- [Provided records]

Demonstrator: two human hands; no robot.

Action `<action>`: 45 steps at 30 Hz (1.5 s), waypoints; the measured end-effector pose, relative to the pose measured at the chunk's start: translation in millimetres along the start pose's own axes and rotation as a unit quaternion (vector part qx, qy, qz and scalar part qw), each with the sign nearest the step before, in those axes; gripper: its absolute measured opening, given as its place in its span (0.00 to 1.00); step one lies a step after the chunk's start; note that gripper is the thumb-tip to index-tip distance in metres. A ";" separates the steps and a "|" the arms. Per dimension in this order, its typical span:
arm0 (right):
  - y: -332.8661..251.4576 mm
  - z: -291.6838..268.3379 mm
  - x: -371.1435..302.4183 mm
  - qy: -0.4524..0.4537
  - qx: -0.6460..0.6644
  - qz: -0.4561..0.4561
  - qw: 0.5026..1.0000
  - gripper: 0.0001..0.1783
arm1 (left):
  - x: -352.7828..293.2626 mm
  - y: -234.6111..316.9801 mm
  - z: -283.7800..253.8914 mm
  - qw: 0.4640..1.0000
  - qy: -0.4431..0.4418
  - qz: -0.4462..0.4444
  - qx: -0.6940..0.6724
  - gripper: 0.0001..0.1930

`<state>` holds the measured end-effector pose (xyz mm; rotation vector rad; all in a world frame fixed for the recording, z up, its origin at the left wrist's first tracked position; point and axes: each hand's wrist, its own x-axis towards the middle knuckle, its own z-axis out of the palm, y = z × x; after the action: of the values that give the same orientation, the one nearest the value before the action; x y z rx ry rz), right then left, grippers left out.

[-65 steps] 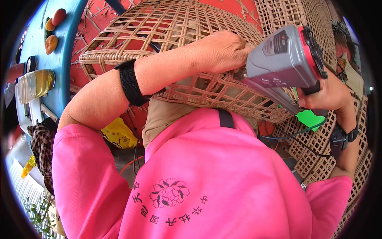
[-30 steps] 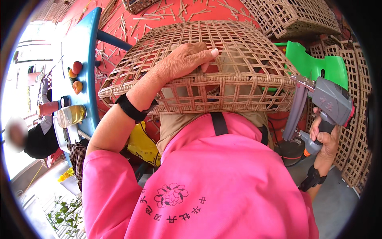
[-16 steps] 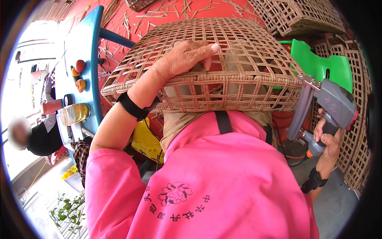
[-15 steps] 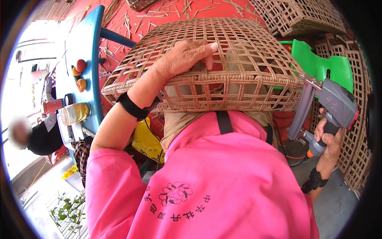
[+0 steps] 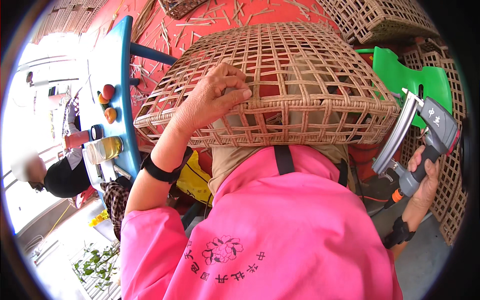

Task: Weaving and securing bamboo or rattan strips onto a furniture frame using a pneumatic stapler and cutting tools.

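Note:
Across my lap lies a brown open-weave wicker basket point(image 5: 320, 102) with a braided edge along its near side. My left hand point(image 5: 220, 92) rests on its top near that edge, fingers curled in and thumb pressed to the woven strips. Some of its fingertips are hidden behind the thumb. At the far right, my right hand point(image 5: 426, 172) is wrapped round the handle of a grey pneumatic staple gun point(image 5: 439, 125). The gun's nose points up, just beyond the basket's right corner and apart from it. An orange fitting shows at the gun's lower end.
A blue table point(image 5: 125, 95) at left holds fruit point(image 5: 108, 91) and a jar of yellowish liquid point(image 5: 106, 149). Another person point(image 5: 65, 175) sits beyond it. A green plastic chair point(image 5: 400, 75) stands at right, by more woven pieces point(image 5: 437, 200). Cut strips point(image 5: 210, 20) litter the red floor.
My left hand has gone from a stretched forefinger to curled fingers, lower on the weave. The staple gun's nose has tipped outward, away from the basket's corner.

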<state>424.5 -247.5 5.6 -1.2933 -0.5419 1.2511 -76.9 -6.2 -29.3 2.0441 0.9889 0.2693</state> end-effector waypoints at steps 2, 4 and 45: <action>-1.2 -16.3 1.5 -0.008 0.039 0.019 0.999 0.24 | 1.8 1.6 0.0 0.999 -0.020 -0.018 -0.033 0.13; 0.2 -31.3 5.5 0.025 -0.009 0.007 1.000 0.23 | 3.9 5.5 -1.3 0.995 -0.037 -0.052 -0.075 0.15; 175.4 -118.2 321.9 0.309 -0.668 -0.003 0.677 0.44 | 20.5 57.5 39.1 0.952 0.126 -0.250 -0.123 0.17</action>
<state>562.6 -42.2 -289.5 -2.7633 -0.9907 0.1031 -12.0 -34.2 -13.6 1.4976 1.5105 0.3664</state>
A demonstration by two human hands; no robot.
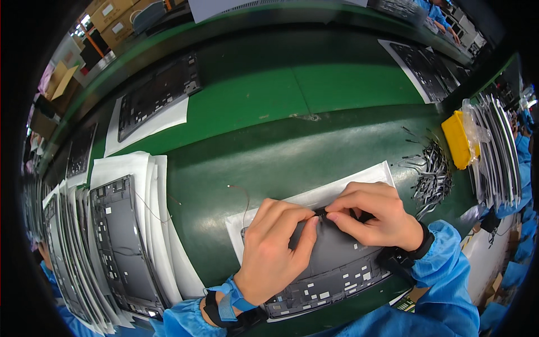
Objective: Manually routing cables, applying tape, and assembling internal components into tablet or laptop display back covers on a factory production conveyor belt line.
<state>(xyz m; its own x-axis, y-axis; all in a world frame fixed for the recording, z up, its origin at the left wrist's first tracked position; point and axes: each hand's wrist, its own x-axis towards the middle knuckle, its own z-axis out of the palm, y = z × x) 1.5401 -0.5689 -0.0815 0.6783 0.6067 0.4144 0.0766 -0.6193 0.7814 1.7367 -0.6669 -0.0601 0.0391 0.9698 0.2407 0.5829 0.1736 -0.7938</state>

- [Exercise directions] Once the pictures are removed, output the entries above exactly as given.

- [Answer space]
Demonstrator: two human hands; no robot.

Action `<action>`: 45 steps at 30 Hz (1.5 s), waypoints; the measured end-effector pose, relative to the pose measured at the chunk's start: translation in millimetres along the start pose's own axes and rotation as a unit quaternion (vector part qx, qy, qz and scalar part qw), each with the sign nearest the step before, in those axes; gripper: its absolute measured opening, given as its place in its span (0.00 to 1.00); step one lies a step after the chunk's start; note that gripper is the thumb-tip to index-tip distance in metres. A ";" separates the steps and a "|" the arms. Per dimension in this order, its typical span:
arm0 (right):
  - y: -332.8661..251.4576 mm
  - z: -291.6838..268.3379 mm
  - x: -371.1435..302.4183 mm
  - qy: -0.4524..0.4537
  - qx: -0.6460..0.6644
  - qz: -0.4561..0.4561
  - qw: 0.5026..1.0000
  - gripper: 0.0001..0.1783
arm1 (left):
  - x: -352.7828..293.2626 mm
  - y: -234.6111..316.9801 mm
  - z: -283.7800..253.8914 mm
  - qw: 0.4640..1.0000
  - qy: -0.4431..0.4418
  - qz: -0.4462..0.4444
  - qx: -0.6940..0.6724
  - gripper: 0.0001..0.1930

`<state>` holds the measured end-effector pose (xyz mm; rotation vector rad; all in a world frame fixed for the recording, z up, its origin at the left wrist's first tracked position; point and axes: each hand's wrist, its own x-axis towards the middle knuckle, its own z-axis out of the palm, y = z × x; after the action: of the values that give the same orientation, the one nearest the value before the action; x y z rx ry rz), right then left, grippers left out.

[-65 steps] 
[-30 steps] 
[-16 steps] 
[-15 steps] 
[+0 steps] 

Task: Weaving and securing bamboo or rattan strips onto a furniture frame using a pneumatic stapler and cutting tools.

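Note:
Across my lap lies a brown open-weave wicker basket point(image 5: 320, 102) with a braided edge along its near side. My left hand point(image 5: 220, 92) rests on its top near that edge, fingers curled in and thumb pressed to the woven strips. Some of its fingertips are hidden behind the thumb. At the far right, my right hand point(image 5: 426, 172) is wrapped round the handle of a grey pneumatic staple gun point(image 5: 439, 125). The gun's nose points up, just beyond the basket's right corner and apart from it. An orange fitting shows at the gun's lower end.
A blue table point(image 5: 125, 95) at left holds fruit point(image 5: 108, 91) and a jar of yellowish liquid point(image 5: 106, 149). Another person point(image 5: 65, 175) sits beyond it. A green plastic chair point(image 5: 400, 75) stands at right, by more woven pieces point(image 5: 437, 200). Cut strips point(image 5: 210, 20) litter the red floor.
My left hand has gone from a stretched forefinger to curled fingers, lower on the weave. The staple gun's nose has tipped outward, away from the basket's corner.
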
<state>424.5 -247.5 5.6 -1.2933 -0.5419 1.2511 -76.9 -6.2 -29.3 2.0441 0.9889 0.2693</state> end-effector waypoints at steps 2, 4 and 45: <action>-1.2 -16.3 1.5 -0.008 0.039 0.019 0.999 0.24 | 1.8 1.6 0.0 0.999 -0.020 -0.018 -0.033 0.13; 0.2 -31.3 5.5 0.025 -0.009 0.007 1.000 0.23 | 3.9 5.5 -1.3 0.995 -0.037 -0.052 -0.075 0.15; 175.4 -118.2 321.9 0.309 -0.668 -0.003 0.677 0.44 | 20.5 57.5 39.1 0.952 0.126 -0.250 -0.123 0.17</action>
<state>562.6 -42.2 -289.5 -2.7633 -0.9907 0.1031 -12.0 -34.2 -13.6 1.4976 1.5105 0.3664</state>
A demonstration by two human hands; no robot.
Objective: Manually routing cables, applying tape, and assembling internal components into tablet or laptop display back covers on a factory production conveyor belt line.
<state>(xyz m; its own x-axis, y-axis; all in a world frame fixed for the recording, z up, its origin at the left wrist's first tracked position; point and axes: each hand's wrist, its own x-axis towards the middle knuckle, its own z-axis out of the palm, y = z × x) 1.5401 -0.5689 -0.0815 0.6783 0.6067 0.4144 0.0766 -0.6193 0.7814 1.7367 -0.6669 -0.0601 0.0391 0.9698 0.2407 0.5829 0.1736 -0.7938</state>

The answer stands, and there is nothing more to add.